• [What you are asked to do]: Copy out exactly, from the entries that follow, the line holding "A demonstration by", the line holding "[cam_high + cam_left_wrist", and all lines between them, but no pictures.

• [Listed entries]:
○ ○ ○ ○ ○ ○ ○
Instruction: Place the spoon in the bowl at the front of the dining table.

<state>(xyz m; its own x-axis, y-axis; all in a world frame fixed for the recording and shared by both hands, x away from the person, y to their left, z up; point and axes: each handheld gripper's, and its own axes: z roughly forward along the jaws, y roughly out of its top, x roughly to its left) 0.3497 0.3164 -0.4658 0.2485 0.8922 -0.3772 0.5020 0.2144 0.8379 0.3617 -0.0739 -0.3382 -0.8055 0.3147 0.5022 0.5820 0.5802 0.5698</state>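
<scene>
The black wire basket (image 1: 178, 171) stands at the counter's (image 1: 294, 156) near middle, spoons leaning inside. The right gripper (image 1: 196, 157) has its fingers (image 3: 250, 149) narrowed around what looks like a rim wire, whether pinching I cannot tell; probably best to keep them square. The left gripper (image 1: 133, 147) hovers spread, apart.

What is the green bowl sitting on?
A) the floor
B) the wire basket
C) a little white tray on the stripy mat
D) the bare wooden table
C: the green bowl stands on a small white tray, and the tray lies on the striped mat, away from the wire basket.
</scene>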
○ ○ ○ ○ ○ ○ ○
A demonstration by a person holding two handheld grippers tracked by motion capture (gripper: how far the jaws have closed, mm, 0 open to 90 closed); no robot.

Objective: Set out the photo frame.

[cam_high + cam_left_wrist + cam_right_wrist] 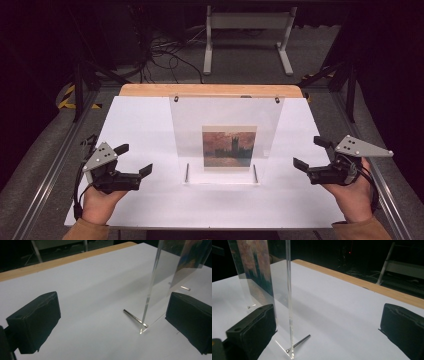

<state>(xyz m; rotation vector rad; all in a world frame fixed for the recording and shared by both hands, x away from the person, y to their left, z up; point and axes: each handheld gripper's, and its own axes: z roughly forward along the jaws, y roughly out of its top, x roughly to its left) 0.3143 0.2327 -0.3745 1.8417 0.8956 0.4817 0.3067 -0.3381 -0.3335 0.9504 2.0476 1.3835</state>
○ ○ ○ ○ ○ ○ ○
• [The completed task]:
A demonstration by a person holding two handheld grippers tracked by motion capture (gripper: how far the jaws have closed, mm, 0 open to 90 closed); no robot.

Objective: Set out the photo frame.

[cam_high + cam_left_wrist + cam_right_wrist] 

Work on this exercise is finished, so nothing remains.